For the records below, give the number of lines in which "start" appears, and add nothing else.

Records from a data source
——

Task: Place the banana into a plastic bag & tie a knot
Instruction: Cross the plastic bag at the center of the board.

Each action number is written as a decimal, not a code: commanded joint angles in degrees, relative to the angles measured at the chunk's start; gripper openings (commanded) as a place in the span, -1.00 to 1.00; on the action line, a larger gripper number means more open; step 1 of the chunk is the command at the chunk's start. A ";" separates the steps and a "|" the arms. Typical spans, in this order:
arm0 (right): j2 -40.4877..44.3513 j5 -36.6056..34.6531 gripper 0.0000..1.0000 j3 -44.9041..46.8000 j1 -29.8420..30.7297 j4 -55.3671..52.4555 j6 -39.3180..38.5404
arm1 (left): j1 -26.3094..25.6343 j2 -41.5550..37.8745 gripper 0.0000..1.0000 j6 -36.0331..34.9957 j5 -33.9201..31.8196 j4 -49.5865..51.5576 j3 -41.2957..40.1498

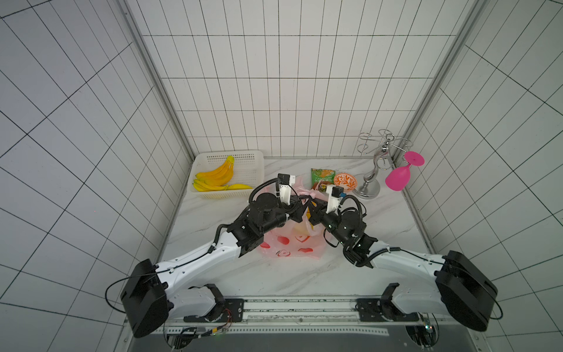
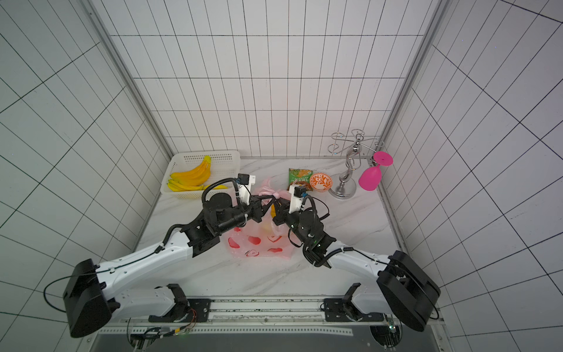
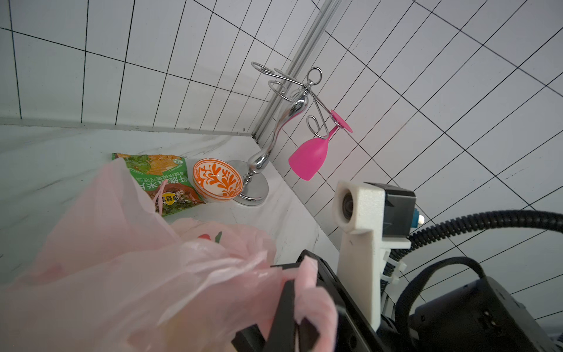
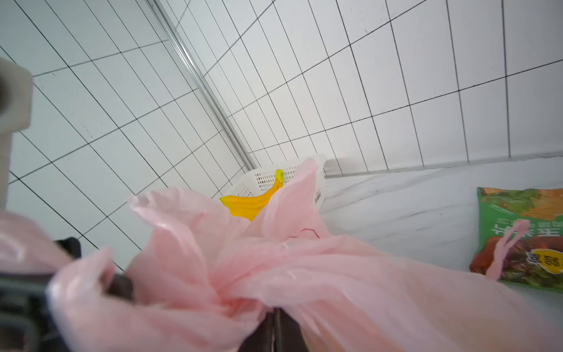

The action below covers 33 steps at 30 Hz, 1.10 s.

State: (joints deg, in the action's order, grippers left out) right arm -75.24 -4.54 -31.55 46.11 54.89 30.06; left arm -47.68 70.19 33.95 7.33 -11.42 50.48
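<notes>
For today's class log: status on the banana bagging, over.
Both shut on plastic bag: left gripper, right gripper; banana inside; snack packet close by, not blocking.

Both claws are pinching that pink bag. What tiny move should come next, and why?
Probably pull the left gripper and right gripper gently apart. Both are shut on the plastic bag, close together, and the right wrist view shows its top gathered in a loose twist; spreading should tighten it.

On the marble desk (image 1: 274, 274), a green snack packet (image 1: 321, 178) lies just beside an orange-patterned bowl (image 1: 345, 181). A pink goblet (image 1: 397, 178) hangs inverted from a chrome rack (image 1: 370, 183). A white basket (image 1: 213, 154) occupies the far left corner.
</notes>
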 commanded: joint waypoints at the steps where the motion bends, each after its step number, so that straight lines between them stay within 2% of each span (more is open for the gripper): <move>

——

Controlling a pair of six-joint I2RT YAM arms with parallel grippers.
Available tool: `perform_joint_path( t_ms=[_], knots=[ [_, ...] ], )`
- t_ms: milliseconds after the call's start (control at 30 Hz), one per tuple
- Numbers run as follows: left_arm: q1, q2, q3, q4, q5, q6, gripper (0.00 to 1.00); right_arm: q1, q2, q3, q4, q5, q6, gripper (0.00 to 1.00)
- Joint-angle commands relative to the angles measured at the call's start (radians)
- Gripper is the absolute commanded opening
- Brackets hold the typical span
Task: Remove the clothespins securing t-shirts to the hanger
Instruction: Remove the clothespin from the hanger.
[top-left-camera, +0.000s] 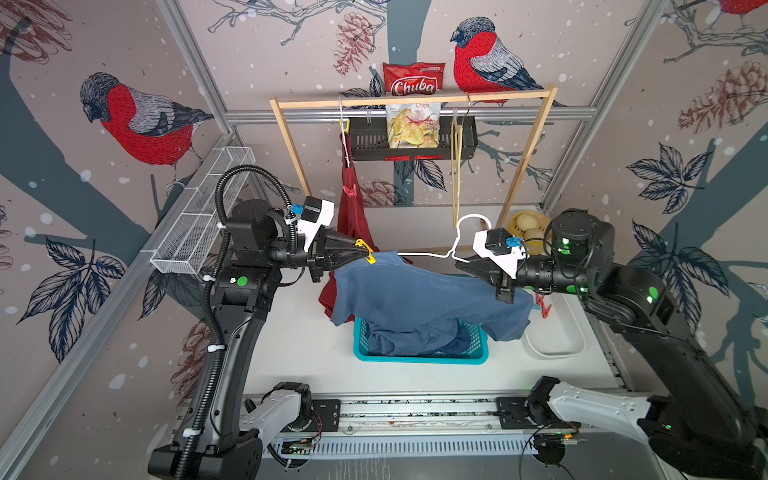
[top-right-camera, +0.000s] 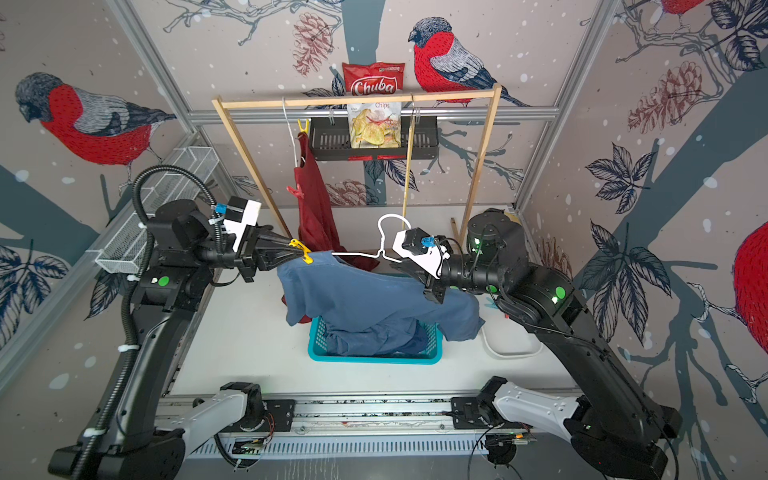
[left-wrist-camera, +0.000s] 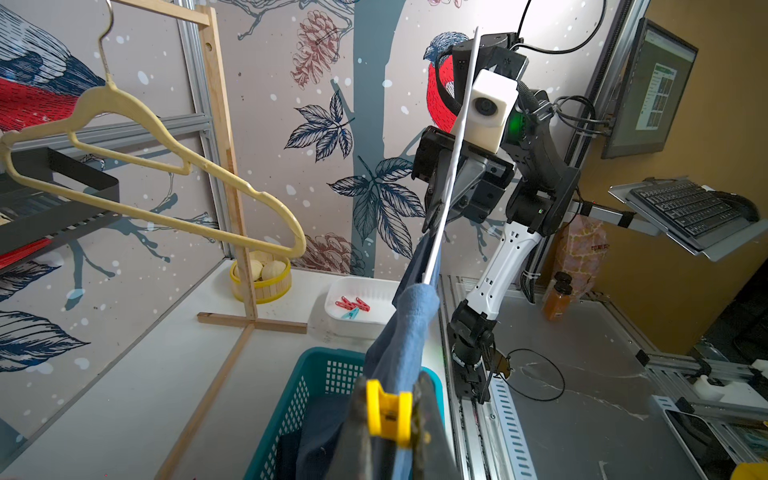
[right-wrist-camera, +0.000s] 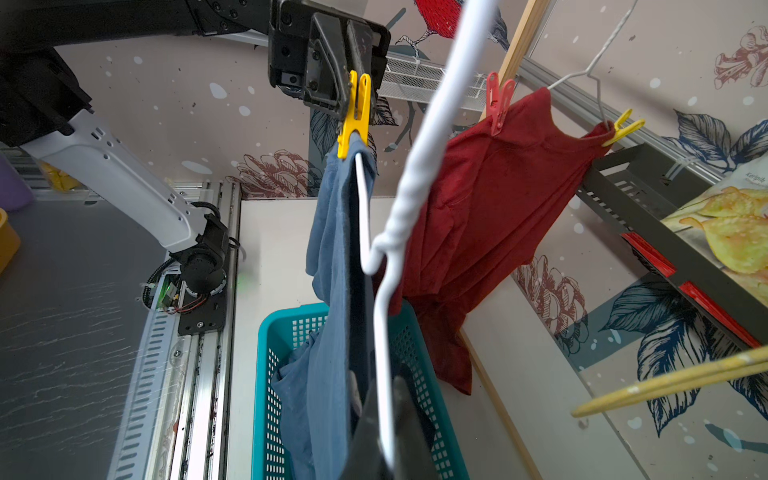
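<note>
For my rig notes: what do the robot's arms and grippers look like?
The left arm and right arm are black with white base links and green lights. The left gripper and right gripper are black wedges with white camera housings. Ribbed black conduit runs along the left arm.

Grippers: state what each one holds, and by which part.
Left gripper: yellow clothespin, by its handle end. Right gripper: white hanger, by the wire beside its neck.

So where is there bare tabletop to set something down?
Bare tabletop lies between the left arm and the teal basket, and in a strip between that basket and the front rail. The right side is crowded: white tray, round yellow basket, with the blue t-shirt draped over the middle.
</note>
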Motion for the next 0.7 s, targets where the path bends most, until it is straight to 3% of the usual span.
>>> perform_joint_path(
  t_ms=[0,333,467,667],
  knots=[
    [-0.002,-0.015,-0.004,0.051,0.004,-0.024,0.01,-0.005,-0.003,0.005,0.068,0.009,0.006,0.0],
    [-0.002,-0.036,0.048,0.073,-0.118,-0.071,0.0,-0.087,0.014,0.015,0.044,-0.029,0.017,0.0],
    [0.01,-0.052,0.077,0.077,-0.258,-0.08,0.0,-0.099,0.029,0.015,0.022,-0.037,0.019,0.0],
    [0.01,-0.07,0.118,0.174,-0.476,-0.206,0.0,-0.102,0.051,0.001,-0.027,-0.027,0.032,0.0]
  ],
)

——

§ SOLUTION TO THIS TASK
3